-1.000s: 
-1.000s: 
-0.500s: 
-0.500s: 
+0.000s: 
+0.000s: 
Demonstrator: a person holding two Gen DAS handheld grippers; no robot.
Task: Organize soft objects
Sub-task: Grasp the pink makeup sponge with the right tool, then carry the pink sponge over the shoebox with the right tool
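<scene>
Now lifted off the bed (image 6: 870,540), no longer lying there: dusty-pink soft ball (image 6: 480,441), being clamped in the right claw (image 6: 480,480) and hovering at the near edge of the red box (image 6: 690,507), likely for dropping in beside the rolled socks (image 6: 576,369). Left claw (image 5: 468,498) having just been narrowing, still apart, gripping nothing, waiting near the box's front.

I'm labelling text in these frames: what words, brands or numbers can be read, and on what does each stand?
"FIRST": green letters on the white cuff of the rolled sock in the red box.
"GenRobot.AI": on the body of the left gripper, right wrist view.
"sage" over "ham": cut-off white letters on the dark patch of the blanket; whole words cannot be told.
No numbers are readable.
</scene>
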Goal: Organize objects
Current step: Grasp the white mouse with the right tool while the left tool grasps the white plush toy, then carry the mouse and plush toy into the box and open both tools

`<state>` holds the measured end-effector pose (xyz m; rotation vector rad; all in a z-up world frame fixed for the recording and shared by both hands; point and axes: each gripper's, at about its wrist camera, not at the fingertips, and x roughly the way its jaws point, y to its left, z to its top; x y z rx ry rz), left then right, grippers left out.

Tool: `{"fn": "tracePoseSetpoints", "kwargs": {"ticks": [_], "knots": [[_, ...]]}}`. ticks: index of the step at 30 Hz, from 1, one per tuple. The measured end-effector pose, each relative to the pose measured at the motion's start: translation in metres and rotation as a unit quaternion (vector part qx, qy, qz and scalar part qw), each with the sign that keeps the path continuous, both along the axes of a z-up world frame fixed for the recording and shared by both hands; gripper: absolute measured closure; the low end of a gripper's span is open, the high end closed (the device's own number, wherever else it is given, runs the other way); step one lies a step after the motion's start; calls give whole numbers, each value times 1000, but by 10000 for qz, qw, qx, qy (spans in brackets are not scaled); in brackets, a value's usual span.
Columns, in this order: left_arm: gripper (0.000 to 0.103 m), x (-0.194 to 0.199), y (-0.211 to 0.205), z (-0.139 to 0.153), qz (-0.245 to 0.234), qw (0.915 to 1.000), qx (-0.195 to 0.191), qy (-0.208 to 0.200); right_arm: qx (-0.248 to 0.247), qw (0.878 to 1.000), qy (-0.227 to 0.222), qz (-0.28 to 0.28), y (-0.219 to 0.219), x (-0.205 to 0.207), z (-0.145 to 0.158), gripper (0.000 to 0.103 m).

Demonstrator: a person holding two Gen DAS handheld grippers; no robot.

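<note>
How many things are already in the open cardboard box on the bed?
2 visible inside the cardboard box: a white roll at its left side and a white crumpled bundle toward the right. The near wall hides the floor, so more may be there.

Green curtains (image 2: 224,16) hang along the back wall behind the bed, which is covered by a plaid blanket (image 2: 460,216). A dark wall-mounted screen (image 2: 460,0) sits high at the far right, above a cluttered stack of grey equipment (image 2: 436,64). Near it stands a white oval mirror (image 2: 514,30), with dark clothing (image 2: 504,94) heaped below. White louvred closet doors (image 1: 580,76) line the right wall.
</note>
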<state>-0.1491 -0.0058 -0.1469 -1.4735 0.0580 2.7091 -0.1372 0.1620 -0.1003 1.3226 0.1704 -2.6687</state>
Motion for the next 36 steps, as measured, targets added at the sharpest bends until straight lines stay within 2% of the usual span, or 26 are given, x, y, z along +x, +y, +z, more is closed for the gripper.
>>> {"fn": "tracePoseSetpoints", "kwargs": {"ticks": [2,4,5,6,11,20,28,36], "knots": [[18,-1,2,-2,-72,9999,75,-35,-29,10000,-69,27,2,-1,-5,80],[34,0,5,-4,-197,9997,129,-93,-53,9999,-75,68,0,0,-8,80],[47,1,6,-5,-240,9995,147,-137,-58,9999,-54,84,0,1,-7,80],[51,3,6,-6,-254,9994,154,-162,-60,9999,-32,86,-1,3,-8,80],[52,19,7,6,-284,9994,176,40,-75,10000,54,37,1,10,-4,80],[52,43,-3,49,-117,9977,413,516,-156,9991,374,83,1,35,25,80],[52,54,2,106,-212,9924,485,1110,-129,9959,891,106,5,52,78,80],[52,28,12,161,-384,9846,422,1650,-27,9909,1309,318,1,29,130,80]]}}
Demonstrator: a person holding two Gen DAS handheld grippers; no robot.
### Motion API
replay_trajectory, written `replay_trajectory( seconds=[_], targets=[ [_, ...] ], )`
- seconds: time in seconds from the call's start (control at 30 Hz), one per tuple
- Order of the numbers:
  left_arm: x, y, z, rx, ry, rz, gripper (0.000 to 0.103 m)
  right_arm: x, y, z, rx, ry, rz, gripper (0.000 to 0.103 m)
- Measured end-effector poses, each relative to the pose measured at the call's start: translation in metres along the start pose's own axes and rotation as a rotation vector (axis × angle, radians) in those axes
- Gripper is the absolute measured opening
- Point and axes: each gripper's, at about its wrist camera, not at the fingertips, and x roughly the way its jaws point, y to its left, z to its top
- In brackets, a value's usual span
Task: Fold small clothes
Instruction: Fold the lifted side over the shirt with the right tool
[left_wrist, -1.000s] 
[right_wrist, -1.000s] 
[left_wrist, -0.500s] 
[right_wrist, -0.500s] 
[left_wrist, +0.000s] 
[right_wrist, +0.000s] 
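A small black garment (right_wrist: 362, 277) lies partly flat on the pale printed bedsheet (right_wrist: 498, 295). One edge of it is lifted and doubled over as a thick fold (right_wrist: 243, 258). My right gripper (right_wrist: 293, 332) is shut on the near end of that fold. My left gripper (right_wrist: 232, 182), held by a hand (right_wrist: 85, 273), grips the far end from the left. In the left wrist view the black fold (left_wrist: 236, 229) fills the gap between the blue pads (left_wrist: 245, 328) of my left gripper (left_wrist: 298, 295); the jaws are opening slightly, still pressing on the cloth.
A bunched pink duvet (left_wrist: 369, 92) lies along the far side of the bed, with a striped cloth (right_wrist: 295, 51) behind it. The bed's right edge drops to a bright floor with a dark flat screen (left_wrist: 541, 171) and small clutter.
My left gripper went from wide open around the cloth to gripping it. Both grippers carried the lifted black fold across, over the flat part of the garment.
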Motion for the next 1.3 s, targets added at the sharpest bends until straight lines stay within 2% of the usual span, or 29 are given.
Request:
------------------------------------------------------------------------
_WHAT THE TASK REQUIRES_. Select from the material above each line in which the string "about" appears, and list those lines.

_EXPECTED OUTPUT_.
`<state>` holds the measured end-effector pose (xyz m; rotation vector rad; all in a z-up world frame fixed for the recording and shared by both hands; point and axes: each gripper's, at about its wrist camera, not at the fingertips, and x roughly the way its jaws point, y to its left, z to its top; x y z rx ry rz), left then right, grippers left out.
- Point and axes: each gripper's, at about its wrist camera, not at the fingertips, and x roughly the way its jaws point, y to its left, z to its top

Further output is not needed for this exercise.